*** Recorded data ***
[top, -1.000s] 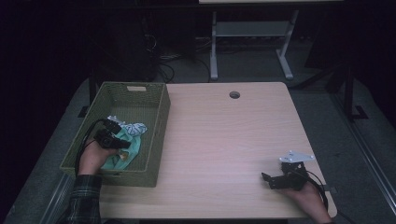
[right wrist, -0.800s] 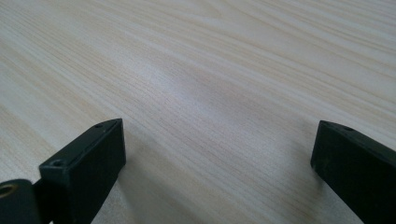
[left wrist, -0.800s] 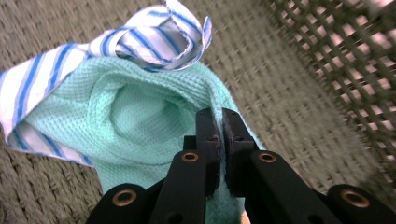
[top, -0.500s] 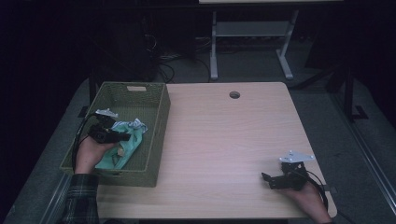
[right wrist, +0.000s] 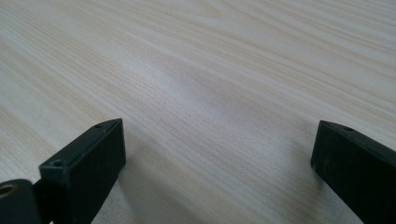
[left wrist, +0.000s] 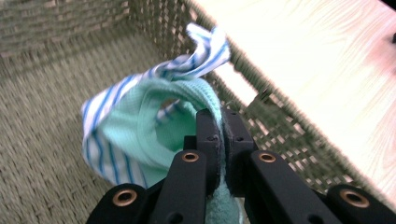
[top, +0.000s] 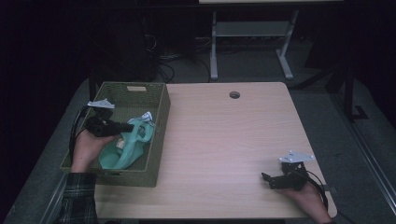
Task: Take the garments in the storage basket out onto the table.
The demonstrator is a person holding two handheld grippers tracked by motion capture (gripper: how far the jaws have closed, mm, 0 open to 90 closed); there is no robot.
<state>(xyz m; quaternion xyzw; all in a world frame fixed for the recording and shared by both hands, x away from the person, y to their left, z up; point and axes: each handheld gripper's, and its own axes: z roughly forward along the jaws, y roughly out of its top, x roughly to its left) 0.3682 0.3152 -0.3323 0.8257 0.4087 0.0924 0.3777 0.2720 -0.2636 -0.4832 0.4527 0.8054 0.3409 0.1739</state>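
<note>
Your left gripper (left wrist: 218,140) is clamped on the green cloth (left wrist: 140,135), holding it above the floor of the basket (top: 159,140). Your right gripper (right wrist: 219,154) rests on the tabletop (top: 224,140), jaws wide apart around nothing.

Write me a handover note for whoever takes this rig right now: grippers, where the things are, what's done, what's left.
Left gripper: shut on the mint cloth, holding it over the basket; a blue-striped cloth is tangled with it and hangs along.
Right gripper: open, nothing between the jaws, resting on the table near its front right corner.
Things: most of the mint cloth is inside the basket at the table's left edge.
Done: cloth gripped and partly raised.
Left: probably lift it clear of the basket and lay it on the table; watch whether the striped cloth comes out with it.
</note>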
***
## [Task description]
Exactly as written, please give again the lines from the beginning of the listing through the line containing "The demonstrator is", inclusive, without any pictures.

## [Response area]
[top, -1.000s] 
[right wrist, -0.800s] 
[left wrist, -0.800s] 
[top, -0.500s] 
[right wrist, +0.000s] 
[left wrist, +0.000s] 
[top, +0.000s] 
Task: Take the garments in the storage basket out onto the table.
The demonstrator is a person holding two handheld grippers tracked by motion capture (gripper: how far the jaws have closed, mm, 0 open to 90 closed); there is no robot.

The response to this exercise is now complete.